Consider it as if you are driving a delivery vehicle for some company. On the back of the vehicle there’s a bumper sticker that says “How’s my driving? Please call” and it gives a 1-800 number and your tag number. When you represent God to people you’re not you anymore – you’re representing something much bigger than you and it’s important that you be as perfect as you can be.

Resurrection of the dead?

I think it is cruel to bring up the stories of Jesus raising people from the dead during a funeral service.

There are many of them:

A widow’s son restored to life (LK 7:11-17)

The synagogue leader Jairus’ daughter – (MT 918-19 and 23-26. Mark 5:21-23 and 35-43, LK 8:40-42 and 49-56)

The story of Lazarus (JN 11:38-40)

And of course we can’t forget Jesus’ own resurrection (MT 28:1-8, MK 16:1-8, LK 24:1-8.)

It is part and parcel of the Christian story to talk about everlasting life and the resurrection of the dead, especially at a funeral service.

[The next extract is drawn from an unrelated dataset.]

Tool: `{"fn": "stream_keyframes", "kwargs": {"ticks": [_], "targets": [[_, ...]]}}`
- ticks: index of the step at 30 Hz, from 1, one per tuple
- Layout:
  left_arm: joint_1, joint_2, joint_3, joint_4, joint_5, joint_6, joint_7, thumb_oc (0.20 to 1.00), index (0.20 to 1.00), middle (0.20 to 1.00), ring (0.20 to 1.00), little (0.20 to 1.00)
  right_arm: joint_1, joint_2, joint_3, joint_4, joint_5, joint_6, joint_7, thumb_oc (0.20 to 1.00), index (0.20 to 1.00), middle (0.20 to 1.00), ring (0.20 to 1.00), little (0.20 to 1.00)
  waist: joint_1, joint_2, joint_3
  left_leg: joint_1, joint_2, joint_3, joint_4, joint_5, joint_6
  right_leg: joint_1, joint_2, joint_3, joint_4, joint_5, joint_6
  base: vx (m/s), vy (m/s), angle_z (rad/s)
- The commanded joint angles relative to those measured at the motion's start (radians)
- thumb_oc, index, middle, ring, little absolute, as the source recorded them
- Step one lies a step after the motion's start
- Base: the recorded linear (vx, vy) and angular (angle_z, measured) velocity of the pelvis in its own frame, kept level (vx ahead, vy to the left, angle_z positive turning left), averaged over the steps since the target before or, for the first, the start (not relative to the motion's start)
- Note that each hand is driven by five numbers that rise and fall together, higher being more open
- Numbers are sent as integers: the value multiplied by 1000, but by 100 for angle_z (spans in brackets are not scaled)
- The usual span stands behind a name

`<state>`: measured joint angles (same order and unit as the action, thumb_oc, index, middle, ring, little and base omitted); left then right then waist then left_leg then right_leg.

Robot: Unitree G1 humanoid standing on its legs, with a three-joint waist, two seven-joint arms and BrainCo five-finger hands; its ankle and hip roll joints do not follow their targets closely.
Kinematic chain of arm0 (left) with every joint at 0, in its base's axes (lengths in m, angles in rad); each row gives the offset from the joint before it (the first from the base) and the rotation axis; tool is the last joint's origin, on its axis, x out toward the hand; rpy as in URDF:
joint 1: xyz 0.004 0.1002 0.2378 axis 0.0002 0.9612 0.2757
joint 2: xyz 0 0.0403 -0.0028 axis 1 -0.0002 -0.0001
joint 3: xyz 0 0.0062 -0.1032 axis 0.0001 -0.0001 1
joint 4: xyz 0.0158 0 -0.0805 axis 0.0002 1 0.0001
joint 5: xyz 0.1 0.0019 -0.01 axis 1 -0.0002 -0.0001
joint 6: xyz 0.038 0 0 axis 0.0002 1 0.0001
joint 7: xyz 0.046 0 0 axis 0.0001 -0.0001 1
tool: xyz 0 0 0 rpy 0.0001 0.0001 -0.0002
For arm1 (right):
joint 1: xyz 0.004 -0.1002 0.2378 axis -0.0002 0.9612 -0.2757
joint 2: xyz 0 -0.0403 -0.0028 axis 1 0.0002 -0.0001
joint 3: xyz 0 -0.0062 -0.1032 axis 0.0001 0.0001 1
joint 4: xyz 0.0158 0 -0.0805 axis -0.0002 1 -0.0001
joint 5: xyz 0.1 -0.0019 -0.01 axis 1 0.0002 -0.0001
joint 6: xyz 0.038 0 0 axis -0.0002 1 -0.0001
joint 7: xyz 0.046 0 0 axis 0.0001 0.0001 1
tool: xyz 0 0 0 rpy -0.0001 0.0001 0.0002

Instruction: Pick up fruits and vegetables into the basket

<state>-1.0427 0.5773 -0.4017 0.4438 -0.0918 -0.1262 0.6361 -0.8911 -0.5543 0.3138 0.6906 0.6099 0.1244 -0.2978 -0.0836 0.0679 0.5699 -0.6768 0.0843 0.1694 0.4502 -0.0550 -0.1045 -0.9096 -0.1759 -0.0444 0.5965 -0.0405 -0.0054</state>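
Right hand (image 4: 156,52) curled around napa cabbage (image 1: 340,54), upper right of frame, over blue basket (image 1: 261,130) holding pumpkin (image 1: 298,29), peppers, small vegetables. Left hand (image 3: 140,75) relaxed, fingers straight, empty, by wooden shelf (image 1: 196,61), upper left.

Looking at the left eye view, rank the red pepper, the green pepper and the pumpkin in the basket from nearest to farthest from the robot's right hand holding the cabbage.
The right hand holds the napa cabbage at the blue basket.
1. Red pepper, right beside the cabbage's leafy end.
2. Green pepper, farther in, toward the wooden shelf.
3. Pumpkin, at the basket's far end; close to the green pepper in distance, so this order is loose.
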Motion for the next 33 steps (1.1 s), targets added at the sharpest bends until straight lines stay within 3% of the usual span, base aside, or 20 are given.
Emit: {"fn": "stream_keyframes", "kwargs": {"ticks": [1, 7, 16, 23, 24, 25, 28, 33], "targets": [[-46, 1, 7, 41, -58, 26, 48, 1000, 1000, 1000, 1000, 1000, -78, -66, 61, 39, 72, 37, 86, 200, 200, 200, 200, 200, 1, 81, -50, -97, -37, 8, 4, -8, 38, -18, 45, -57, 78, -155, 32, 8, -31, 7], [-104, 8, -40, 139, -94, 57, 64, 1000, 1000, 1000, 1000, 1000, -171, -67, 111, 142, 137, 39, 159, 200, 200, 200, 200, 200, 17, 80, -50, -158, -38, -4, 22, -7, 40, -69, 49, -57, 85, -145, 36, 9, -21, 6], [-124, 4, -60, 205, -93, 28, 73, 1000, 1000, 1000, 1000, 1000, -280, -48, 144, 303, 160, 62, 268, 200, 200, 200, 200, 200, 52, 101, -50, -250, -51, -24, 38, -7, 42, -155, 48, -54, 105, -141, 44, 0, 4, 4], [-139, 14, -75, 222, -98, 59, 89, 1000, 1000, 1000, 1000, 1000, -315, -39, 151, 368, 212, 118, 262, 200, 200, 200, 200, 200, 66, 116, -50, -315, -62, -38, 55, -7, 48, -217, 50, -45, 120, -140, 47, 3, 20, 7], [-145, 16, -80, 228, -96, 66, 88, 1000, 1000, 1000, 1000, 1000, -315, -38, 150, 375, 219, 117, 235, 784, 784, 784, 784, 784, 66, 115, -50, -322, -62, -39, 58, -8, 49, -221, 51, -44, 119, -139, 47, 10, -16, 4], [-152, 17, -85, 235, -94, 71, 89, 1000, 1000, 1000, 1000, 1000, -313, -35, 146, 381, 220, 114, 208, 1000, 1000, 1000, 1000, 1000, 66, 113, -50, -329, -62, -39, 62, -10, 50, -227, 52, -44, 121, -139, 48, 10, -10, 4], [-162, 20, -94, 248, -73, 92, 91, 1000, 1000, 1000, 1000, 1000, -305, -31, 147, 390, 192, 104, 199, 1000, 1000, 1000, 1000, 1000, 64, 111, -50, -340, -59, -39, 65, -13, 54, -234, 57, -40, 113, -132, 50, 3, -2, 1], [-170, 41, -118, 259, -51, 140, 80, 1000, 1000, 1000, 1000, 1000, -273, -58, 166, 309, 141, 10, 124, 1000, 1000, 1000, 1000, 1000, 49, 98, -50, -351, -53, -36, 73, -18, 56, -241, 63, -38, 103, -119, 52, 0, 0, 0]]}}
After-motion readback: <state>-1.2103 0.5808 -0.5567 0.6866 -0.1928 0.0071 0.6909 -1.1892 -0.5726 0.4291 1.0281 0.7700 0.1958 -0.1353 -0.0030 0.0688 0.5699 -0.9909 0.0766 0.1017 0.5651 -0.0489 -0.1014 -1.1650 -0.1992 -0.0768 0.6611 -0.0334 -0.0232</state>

Many preachers use a funeral as a not-so-veiled attempt to push this message onto a captive audience, rather than comforting them in their grief.

Sometimes the message of eternal life just sounds like magical thinking.

Perhaps the hope in the resurrection, in the body itself being restored to life, is what drives the funeral industry to preserve human bodies by pumping them full of toxic chemicals and to put them in metal coffins and then put those into concrete vaults under six feet of dirt.

We must remember that Jesus is Jewish, and Jews don’t do any of this. The Jewish way of taking care of the deceased is to ensure that the body decays naturally and returns to the earth that it came from. In Israel, bodies aren’t even put into coffins. In America, there are different laws so at a minimum a plain pine casket is used, preferably with no vault. The idea is to make it as easy for the body to return to the earth by having as few barriers as possible. Often, Jews would buy land to have their own cemetery so they would not have to use vaults.

As for me, I would not want to be resurrected only to find that I was locked into a solid metal coffin, inside a concrete liner, six feet underground. This would be beyond cruel.

If God is going to resurrect us, then why are we going to all this effort to preserve the body? This is saying that we are responsible for the miracle – not God.

God made the first human from dirt, remember? God can restore us however we are to perfect form.

Also, think of this – say everyone who has ever died comes back to life. The Earth is going to be even more overcrowded than it is.